* _EXERCISE INSTRUCTIONS_
From the records, pick out and copy each line containing "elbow".

* _THE DATA_
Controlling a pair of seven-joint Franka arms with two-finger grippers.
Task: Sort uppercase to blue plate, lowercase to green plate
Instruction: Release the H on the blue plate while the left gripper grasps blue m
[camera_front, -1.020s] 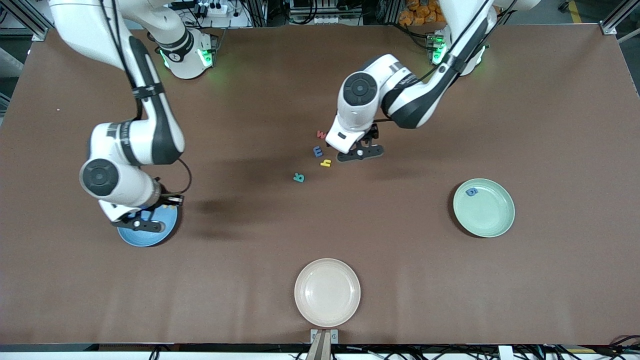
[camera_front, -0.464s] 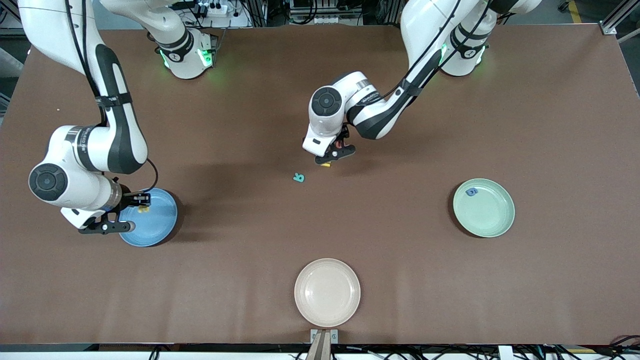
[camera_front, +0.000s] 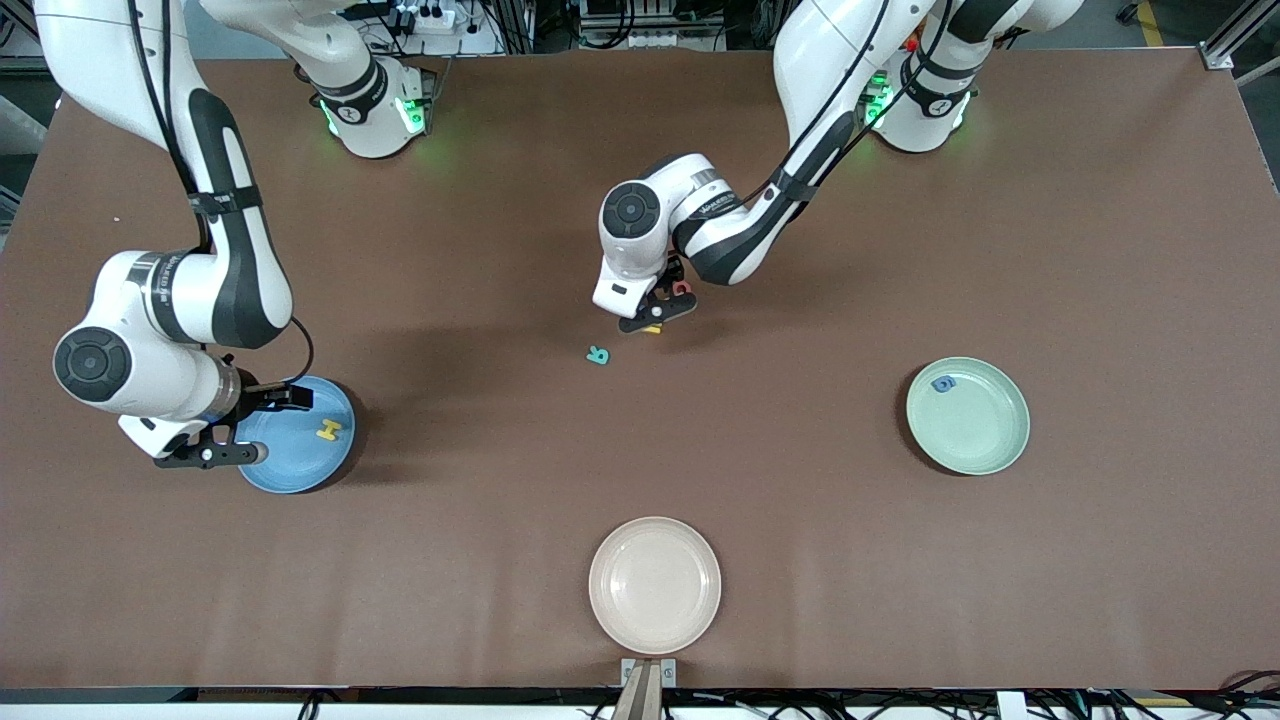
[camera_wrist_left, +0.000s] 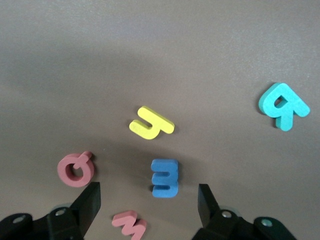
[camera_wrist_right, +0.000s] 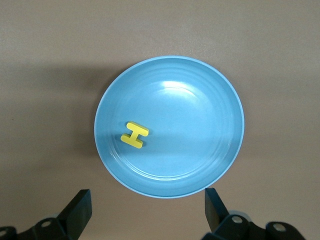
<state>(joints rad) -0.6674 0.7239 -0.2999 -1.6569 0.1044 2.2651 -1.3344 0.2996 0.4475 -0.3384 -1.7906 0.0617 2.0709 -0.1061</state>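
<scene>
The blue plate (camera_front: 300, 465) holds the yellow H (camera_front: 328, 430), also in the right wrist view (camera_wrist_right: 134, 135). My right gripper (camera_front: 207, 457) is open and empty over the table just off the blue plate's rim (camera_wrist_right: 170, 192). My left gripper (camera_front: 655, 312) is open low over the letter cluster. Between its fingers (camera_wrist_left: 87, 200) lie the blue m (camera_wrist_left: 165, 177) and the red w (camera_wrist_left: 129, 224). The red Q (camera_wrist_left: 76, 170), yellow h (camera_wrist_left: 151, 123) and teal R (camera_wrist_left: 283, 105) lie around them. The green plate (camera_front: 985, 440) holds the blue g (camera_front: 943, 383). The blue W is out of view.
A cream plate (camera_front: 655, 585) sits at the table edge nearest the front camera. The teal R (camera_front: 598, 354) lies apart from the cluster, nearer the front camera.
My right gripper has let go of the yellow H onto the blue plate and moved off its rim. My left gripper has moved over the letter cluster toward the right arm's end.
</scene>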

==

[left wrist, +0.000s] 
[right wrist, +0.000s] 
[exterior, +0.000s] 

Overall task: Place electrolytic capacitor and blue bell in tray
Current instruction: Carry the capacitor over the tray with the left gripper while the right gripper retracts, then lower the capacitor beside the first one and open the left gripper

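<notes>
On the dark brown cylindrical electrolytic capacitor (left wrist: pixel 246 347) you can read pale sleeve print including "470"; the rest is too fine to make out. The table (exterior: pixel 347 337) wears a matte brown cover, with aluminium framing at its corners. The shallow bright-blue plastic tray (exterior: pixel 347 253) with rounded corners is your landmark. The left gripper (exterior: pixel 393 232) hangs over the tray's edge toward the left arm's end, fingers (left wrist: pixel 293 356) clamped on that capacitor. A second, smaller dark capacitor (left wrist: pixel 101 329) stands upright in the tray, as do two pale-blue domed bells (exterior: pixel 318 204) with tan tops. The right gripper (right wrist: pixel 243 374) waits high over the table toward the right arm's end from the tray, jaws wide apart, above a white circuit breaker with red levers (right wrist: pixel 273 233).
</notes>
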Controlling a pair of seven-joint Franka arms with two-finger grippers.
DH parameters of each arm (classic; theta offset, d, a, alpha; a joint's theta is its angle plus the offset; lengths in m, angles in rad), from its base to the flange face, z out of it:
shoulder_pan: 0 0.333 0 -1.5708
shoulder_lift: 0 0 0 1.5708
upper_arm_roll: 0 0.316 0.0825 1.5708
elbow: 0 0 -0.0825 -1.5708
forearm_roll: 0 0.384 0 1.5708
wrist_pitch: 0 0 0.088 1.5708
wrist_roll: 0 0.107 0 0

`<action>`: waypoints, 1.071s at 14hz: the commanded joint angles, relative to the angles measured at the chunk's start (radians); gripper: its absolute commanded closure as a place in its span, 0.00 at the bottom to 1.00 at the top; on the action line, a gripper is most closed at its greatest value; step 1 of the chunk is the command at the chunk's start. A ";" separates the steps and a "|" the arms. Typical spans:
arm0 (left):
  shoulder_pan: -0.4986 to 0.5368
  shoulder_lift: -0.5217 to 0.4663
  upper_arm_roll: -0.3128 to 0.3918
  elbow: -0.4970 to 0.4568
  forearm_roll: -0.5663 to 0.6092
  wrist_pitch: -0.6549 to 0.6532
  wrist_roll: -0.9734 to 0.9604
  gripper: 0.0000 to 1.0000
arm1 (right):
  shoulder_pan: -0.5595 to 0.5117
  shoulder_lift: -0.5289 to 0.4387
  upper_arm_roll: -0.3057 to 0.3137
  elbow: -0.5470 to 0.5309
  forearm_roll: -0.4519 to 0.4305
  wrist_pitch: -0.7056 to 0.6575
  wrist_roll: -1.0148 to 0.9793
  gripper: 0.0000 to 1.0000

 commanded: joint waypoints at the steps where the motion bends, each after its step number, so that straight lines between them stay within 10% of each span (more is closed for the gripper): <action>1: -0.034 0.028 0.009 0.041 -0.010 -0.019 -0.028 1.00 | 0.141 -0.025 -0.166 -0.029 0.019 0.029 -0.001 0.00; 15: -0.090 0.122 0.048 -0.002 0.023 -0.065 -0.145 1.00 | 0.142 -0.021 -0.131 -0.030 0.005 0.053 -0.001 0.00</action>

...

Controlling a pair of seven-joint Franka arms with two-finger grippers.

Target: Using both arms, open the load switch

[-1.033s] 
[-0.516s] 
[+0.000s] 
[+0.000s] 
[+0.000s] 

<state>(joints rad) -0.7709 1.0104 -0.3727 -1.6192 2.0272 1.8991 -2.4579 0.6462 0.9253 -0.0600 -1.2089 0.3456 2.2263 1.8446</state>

* _ANSWER TO THIS PROBLEM_
elbow: 0 0 -0.0825 -1.5708
  elbow: -0.4970 to 0.4568
  elbow: -0.5470 to 0.5309

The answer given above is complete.